◆ Task to complete ◆
Could the listing be repeated exactly, with every picture dropped?

——————————

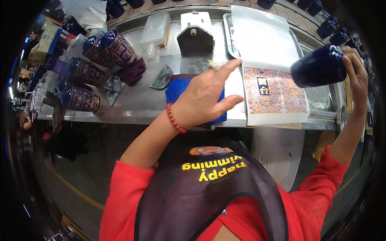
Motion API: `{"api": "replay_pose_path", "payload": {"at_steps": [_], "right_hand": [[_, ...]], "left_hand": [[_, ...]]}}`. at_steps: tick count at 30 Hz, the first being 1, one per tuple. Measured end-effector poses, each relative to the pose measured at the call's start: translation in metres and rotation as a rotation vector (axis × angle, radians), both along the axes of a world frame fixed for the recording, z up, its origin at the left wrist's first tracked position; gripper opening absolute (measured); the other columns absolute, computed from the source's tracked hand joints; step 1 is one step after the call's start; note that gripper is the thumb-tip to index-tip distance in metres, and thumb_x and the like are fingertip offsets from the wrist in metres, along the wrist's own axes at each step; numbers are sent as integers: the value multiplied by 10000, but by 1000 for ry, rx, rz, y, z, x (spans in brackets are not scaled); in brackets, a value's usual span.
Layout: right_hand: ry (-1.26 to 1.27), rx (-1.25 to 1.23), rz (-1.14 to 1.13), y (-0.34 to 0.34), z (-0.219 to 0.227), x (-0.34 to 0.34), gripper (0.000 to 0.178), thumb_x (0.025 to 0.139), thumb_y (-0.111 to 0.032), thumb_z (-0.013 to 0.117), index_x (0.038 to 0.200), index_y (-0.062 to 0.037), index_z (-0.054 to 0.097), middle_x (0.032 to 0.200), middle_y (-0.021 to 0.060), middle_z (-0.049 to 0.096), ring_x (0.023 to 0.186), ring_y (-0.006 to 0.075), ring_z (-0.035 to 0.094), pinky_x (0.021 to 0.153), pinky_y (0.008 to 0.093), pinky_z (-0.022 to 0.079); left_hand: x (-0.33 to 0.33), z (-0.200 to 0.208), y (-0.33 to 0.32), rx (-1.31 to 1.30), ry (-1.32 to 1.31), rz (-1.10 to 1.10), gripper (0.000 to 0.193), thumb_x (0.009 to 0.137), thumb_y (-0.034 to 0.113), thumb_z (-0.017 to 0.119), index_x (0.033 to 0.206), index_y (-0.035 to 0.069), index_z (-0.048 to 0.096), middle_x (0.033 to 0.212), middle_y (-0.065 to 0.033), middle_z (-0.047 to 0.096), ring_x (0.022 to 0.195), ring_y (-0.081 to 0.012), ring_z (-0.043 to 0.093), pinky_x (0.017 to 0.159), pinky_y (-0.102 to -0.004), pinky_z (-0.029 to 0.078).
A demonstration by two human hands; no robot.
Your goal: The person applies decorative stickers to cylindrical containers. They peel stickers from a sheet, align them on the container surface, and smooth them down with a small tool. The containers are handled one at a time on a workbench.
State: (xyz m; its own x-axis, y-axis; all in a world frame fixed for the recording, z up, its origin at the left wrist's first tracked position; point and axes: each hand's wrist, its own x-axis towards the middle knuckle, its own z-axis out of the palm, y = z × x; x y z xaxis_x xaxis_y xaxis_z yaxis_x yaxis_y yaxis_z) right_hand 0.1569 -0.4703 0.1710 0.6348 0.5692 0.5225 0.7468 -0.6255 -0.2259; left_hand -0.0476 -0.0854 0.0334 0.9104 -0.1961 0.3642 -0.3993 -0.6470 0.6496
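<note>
My right hand (355, 74), raised at the right, grips a glossy dark blue jar (319, 67) by its end. The jar lies tilted on its side in the air, over the right edge of a printed decal sheet (275, 90). That sheet carries a dense floral pattern with a blue and gold label panel. Fingers apart, my left hand (205, 94) hovers over a folded blue cloth (173, 89) and holds nothing. Its index fingertip reaches the left edge of the white backing paper (261, 38); contact cannot be made out. Something whitish is wrapped around one left finger.
Several patterned dark blue jars (120, 50) stand at the left beside a purple cloth (132, 72). Glassy angular pieces (162, 77) lie on the metal bench. A clear plastic bottle (155, 30) and a metal stand (196, 36) are behind. More dark jars (327, 27) line the back right.
</note>
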Motion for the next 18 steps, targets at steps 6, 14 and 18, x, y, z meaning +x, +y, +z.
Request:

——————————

◆ Written solution ◆
Motion API: `{"api": "replay_pose_path", "payload": {"at_steps": [_], "right_hand": [[_, ...]], "left_hand": [[_, ...]]}}`. at_steps: tick count at 30 Hz, the first being 1, one per tuple. Measured end-effector poses, each relative to the pose measured at the call's start: translation in metres and rotation as a rotation vector (axis × angle, radians), both along the axes of a world frame fixed for the recording, z up, its origin at the left wrist's first tracked position; gripper opening absolute (measured); the other columns absolute, computed from the source's tracked hand joints; step 1 is one step after the call's start; note that gripper is the thumb-tip to index-tip distance in metres, and thumb_x and the like are fingertip offsets from the wrist in metres, along the wrist's own axes at each step; numbers are sent as integers: the value multiplied by 10000, but by 1000 for ry, rx, rz, y, z, x (spans in brackets are not scaled); in brackets, a value's usual span.
Layout: right_hand: ry (-1.26 to 1.27), rx (-1.25 to 1.23), rz (-1.14 to 1.13), y (-0.34 to 0.34), z (-0.219 to 0.227), x (-0.34 to 0.34), gripper (0.000 to 0.178), thumb_x (0.025 to 0.139), thumb_y (-0.111 to 0.032), thumb_z (-0.013 to 0.117), index_x (0.038 to 0.200), index_y (-0.062 to 0.037), index_z (-0.054 to 0.097), middle_x (0.032 to 0.200), middle_y (-0.021 to 0.060), middle_z (-0.049 to 0.096), ring_x (0.023 to 0.186), ring_y (-0.006 to 0.075), ring_z (-0.035 to 0.094), pinky_x (0.021 to 0.153), pinky_y (0.008 to 0.093), pinky_z (-0.022 to 0.079); left_hand: x (-0.33 to 0.33), z (-0.200 to 0.208), y (-0.33 to 0.32), rx (-1.31 to 1.30), ry (-1.32 to 1.31), rz (-1.10 to 1.10), gripper (0.000 to 0.193), thumb_x (0.009 to 0.137), thumb_y (-0.034 to 0.113), thumb_z (-0.017 to 0.119), index_x (0.033 to 0.206), index_y (-0.035 to 0.069), index_z (-0.048 to 0.096), middle_x (0.033 to 0.212), middle_y (-0.065 to 0.033), middle_z (-0.047 to 0.096), ring_x (0.022 to 0.195), ring_y (-0.081 to 0.012), ring_z (-0.043 to 0.093), pinky_x (0.017 to 0.159), pinky_y (-0.102 to -0.004), pinky_z (-0.029 to 0.078).
A demonstration by two human hands; no robot.
Your goal: The person applies decorative stickers to cylindrical containers. They peel stickers from a sheet, align them on the container surface, and smooth them down with a small tool. The containers are handled one at a time on a workbench.
State: (xyz m; its own x-axis, y-axis; all in a world frame fixed for the recording, z up, its origin at the left wrist's first tracked position; point and axes: each hand's wrist, its own x-axis towards the middle knuckle, its own z-axis out of the palm, y = z × x; x y z xaxis_x xaxis_y xaxis_z yaxis_x yaxis_y yaxis_z) right_hand 0.1569 -0.4703 0.1710 0.6348 0.5692 0.5225 0.7468 -0.6255 -0.2259; left_hand -0.0476 -0.0854 0.0334 0.9104 -0.1961 0.3642 -0.3993 -0.6470 0.6496
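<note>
My right hand (355, 74), raised at the right, grips a glossy dark blue jar (319, 67) by its end. The jar lies tilted on its side in the air, over the right edge of a printed decal sheet (275, 90). That sheet carries a dense floral pattern with a blue and gold label panel. Fingers apart, my left hand (205, 94) hovers over a folded blue cloth (173, 89) and holds nothing. Its index fingertip reaches the left edge of the white backing paper (261, 38); contact cannot be made out. Something whitish is wrapped around one left finger.
Several patterned dark blue jars (120, 50) stand at the left beside a purple cloth (132, 72). Glassy angular pieces (162, 77) lie on the metal bench. A clear plastic bottle (155, 30) and a metal stand (196, 36) are behind. More dark jars (327, 27) line the back right.
</note>
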Motion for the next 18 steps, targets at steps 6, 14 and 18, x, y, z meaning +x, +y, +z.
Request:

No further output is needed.